BEGIN
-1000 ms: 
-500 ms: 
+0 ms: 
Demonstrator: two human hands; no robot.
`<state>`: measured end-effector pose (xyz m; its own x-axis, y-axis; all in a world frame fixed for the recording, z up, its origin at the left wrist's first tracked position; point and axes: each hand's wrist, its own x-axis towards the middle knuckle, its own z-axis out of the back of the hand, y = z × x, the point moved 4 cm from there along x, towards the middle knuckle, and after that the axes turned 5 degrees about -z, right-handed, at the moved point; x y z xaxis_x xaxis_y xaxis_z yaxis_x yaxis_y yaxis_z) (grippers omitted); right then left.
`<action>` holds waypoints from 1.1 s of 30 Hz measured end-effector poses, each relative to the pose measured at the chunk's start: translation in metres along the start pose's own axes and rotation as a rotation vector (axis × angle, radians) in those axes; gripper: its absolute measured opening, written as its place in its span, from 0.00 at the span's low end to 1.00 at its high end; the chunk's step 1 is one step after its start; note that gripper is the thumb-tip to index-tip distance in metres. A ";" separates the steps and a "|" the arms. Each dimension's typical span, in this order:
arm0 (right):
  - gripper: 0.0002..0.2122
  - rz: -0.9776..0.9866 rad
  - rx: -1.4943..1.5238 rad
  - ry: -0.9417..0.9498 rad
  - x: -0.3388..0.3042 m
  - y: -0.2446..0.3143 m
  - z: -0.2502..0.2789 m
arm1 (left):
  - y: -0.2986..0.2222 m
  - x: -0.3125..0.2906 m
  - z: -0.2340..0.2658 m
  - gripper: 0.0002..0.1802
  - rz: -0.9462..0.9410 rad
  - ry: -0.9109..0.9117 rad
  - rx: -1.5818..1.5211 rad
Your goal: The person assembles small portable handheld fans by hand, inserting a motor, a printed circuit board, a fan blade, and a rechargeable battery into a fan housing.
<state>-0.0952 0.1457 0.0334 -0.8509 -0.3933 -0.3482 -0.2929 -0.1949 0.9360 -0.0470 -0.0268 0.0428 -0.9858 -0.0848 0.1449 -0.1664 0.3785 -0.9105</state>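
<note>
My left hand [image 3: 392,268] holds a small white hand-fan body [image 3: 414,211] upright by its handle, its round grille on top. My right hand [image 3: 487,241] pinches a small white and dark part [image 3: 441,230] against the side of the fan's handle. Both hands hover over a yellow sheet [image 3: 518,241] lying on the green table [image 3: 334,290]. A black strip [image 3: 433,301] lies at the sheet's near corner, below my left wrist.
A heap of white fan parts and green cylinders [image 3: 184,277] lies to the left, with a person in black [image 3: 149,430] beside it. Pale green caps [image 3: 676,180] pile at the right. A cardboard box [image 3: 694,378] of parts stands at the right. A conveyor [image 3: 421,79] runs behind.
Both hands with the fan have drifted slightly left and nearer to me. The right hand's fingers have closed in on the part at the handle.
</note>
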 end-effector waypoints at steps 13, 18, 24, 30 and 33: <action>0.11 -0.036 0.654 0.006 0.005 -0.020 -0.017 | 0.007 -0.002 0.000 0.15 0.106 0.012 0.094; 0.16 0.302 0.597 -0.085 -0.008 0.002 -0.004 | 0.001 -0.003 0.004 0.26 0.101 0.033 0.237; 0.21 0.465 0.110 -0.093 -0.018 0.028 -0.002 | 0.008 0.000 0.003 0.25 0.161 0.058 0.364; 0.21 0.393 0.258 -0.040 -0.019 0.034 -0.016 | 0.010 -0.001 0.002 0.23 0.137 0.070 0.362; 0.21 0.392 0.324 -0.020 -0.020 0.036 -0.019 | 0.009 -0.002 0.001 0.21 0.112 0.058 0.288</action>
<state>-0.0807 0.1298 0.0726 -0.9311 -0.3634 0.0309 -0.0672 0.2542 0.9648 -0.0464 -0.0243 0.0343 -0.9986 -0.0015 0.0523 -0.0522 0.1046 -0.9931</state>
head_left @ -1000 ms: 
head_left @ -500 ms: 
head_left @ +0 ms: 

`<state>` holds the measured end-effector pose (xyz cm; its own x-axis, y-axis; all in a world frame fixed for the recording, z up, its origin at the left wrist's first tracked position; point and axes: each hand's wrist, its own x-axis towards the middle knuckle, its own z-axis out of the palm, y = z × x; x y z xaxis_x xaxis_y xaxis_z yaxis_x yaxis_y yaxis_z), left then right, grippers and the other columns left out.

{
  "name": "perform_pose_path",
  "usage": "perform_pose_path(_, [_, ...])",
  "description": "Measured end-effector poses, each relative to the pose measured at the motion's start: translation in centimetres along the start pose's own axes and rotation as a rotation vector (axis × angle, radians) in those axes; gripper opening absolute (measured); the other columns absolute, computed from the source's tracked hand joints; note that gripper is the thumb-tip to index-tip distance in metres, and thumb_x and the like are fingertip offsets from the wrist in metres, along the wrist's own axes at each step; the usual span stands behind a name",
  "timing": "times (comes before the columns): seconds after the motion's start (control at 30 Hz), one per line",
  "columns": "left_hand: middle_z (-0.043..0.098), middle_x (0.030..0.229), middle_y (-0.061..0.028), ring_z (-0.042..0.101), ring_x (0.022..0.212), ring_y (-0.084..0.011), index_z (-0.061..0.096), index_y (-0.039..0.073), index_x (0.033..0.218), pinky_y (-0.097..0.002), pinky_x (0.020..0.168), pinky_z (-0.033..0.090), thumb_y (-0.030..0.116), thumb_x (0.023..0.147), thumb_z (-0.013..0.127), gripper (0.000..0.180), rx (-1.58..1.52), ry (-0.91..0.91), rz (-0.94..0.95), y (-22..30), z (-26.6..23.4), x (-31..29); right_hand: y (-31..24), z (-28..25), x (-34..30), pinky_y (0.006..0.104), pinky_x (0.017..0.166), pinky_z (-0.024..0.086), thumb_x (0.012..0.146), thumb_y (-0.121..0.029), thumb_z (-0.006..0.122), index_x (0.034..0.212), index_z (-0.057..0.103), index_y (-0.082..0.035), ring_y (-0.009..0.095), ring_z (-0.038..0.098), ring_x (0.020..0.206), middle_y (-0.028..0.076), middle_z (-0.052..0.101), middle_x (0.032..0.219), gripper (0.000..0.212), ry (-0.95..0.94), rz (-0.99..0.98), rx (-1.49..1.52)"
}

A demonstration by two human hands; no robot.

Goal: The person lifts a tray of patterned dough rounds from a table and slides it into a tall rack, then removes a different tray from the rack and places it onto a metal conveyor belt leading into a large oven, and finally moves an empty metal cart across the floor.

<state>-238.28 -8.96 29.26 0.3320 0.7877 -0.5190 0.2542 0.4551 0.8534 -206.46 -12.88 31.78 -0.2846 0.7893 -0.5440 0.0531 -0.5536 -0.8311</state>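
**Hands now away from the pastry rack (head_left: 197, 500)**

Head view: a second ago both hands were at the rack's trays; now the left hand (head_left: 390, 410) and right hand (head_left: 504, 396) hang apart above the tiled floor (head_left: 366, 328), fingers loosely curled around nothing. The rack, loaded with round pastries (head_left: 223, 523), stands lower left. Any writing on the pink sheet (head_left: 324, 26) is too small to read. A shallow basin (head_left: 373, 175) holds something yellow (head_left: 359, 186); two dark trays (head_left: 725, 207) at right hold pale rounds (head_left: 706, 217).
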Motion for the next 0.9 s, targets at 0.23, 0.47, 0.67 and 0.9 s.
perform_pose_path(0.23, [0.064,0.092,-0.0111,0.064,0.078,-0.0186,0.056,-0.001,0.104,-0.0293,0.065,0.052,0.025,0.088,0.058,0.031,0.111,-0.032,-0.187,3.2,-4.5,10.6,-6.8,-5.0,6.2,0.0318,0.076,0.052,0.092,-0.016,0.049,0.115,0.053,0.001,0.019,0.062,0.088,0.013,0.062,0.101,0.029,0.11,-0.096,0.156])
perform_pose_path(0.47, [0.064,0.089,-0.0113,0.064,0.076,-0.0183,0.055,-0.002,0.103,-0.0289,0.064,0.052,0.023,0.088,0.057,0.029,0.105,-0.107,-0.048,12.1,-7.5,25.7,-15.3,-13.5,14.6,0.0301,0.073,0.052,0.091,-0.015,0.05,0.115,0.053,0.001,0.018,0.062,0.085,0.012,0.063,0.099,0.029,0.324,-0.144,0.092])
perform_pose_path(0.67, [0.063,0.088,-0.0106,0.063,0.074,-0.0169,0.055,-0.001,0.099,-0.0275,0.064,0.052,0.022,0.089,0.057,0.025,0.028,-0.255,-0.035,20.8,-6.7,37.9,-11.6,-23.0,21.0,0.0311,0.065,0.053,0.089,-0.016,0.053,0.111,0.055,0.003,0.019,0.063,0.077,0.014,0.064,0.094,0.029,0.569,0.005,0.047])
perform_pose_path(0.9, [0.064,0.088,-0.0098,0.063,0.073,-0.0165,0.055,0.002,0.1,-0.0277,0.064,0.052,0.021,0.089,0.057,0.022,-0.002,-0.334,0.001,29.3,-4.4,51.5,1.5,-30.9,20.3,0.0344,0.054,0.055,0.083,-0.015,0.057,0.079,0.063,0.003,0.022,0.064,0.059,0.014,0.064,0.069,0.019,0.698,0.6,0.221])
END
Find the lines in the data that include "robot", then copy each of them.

→ EXERCISE OUTPUT
Demonstrator: two human hands; no robot.
A demonstration by two human hands; no robot.

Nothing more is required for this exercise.